*Problem details:* Please find every line in the entries below that contains the string "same", and copy it.
-- Opening Marker --
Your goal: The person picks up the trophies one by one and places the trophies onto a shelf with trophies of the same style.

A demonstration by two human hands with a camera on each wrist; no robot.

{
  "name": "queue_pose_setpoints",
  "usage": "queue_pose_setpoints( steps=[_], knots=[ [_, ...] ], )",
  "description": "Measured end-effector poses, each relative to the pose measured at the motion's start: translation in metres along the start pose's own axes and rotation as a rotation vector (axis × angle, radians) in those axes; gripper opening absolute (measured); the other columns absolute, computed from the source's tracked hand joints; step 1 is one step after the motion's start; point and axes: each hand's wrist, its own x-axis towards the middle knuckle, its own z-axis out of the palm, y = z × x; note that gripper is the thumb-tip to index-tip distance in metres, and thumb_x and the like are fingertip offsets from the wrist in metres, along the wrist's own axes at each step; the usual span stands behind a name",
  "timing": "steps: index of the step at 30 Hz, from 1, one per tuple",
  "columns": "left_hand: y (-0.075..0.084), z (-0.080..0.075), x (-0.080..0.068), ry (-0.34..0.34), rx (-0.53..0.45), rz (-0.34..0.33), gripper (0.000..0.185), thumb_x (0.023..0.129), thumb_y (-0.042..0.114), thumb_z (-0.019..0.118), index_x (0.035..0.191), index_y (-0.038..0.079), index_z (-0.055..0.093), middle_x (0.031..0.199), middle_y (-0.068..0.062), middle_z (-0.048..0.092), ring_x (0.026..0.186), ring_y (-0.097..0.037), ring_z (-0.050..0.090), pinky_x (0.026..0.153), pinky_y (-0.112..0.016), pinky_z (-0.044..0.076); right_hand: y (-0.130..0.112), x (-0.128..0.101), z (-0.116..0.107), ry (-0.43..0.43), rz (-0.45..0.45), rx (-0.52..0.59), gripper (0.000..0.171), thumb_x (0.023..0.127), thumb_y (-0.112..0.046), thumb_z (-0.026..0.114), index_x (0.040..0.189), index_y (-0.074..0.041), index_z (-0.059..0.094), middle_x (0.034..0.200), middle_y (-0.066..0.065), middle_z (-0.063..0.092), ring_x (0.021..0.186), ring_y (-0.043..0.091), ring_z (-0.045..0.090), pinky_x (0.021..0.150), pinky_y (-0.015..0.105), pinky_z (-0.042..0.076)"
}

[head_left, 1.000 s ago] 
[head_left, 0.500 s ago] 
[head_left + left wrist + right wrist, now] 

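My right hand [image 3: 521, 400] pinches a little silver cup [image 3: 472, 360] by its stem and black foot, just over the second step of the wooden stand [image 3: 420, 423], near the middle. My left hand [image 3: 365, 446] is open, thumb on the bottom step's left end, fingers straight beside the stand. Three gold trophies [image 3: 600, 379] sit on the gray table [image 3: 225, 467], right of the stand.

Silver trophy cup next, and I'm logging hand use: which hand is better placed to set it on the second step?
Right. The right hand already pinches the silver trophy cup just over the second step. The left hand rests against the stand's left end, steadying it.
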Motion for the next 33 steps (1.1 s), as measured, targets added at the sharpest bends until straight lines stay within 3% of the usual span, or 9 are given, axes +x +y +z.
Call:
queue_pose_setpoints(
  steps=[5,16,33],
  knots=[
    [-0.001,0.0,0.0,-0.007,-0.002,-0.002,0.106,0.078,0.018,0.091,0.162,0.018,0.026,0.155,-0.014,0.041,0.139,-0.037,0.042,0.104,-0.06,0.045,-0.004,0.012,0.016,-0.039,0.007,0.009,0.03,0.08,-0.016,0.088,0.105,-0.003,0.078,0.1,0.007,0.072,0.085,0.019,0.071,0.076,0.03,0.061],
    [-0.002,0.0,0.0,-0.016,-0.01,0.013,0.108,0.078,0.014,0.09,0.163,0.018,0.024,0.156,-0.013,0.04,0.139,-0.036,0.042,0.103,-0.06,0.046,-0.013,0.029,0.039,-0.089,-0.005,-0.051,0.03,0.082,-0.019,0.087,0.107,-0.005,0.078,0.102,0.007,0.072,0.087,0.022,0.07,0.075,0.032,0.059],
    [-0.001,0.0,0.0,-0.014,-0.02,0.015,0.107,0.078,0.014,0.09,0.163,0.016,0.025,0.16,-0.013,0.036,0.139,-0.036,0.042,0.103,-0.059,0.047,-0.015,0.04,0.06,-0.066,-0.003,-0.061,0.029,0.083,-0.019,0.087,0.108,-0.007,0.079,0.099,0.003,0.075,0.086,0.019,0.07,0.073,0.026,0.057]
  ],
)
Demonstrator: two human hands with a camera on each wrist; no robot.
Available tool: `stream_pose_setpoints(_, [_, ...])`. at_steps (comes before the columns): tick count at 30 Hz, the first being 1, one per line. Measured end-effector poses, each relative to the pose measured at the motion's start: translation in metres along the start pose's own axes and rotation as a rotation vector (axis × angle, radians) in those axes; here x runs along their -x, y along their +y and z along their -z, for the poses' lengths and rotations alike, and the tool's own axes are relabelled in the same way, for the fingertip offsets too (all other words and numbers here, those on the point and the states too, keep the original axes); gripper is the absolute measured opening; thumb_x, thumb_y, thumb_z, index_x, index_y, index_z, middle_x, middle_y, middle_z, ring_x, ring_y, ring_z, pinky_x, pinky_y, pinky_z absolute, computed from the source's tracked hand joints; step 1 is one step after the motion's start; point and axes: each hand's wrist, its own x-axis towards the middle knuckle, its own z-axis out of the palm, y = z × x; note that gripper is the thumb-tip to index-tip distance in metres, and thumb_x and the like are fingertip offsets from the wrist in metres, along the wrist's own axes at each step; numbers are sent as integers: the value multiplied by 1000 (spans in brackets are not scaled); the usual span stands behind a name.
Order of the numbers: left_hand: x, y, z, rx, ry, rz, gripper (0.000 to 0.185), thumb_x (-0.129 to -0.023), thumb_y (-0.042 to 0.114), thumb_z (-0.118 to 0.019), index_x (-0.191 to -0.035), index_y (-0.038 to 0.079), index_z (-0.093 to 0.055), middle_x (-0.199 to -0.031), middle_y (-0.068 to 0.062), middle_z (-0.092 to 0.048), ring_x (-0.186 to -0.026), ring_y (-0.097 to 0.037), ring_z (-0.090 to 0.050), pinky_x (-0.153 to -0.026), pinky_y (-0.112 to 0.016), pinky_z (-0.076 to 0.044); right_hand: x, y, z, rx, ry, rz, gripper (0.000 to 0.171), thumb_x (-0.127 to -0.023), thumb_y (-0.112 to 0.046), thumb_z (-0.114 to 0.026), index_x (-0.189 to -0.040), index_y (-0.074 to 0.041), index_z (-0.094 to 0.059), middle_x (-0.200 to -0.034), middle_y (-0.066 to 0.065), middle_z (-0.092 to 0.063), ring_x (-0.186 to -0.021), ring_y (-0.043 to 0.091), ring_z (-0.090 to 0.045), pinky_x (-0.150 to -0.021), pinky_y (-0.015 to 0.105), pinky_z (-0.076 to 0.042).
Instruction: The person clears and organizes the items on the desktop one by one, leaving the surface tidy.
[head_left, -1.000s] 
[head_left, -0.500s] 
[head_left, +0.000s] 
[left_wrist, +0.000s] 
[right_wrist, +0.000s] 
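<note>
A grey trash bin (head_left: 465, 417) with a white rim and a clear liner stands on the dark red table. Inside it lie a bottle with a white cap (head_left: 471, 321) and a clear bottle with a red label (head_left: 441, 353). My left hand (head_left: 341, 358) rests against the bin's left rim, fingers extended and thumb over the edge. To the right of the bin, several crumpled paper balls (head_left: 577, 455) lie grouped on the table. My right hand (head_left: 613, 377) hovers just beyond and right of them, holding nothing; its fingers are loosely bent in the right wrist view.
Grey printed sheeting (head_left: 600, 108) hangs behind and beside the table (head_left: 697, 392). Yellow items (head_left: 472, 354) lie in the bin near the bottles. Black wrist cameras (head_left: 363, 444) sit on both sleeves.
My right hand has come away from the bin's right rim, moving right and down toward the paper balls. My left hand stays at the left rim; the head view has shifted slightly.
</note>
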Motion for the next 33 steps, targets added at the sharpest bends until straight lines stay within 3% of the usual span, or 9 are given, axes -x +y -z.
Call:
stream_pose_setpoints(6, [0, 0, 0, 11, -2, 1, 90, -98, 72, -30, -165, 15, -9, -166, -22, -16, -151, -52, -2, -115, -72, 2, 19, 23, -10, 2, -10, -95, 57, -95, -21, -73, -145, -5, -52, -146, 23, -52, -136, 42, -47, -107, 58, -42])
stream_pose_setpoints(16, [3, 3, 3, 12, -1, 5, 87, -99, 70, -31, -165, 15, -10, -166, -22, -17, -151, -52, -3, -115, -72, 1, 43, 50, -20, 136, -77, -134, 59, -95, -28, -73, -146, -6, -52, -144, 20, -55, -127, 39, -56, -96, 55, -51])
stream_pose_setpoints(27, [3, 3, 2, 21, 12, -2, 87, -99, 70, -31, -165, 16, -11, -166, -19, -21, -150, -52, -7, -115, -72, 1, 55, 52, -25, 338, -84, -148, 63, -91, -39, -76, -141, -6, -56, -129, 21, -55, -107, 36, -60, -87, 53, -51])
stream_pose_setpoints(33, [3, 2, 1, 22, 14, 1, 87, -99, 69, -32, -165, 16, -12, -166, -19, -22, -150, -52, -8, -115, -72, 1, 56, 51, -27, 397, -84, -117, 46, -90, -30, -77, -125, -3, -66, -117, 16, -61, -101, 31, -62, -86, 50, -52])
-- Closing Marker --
*Answer section:*
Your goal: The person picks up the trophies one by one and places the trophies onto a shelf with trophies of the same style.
Available tool: `stream_pose_setpoints(_, [_, ...])`. at_steps (comes before the columns): tick count at 30 Hz, the first being 1, one per line. Measured end-effector poses, each relative to the pose measured at the motion's start: translation in metres along the start pose's own axes and rotation as a rotation vector (axis × angle, radians) in those axes; here x runs along their -x, y along their +y and z along their -z, for the poses' lengths and rotations alike, and the tool's own axes are relabelled in the same way, for the fingertip offsets too (all other words and numbers here, those on the point and the states too, keep the original axes); gripper is the absolute measured opening; thumb_x, thumb_y, thumb_z, index_x, index_y, index_z, middle_x, middle_y, middle_z, ring_x, ring_y, ring_z, pinky_x, pinky_y, pinky_z absolute, computed from the source's tracked hand joints; step 1 is one step after the motion's start; point and axes: each hand's wrist, its own x-axis towards the middle knuckle, its own z-axis out of the palm, y = z × x; note that gripper is the thumb-tip to index-tip distance in metres, and thumb_x and the like are fingertip offsets from the wrist in metres, along the wrist's own axes at each step; numbers are sent as integers: the value multiplied by 1000 (spans in brackets are not scaled); the usual span stands behind a name.

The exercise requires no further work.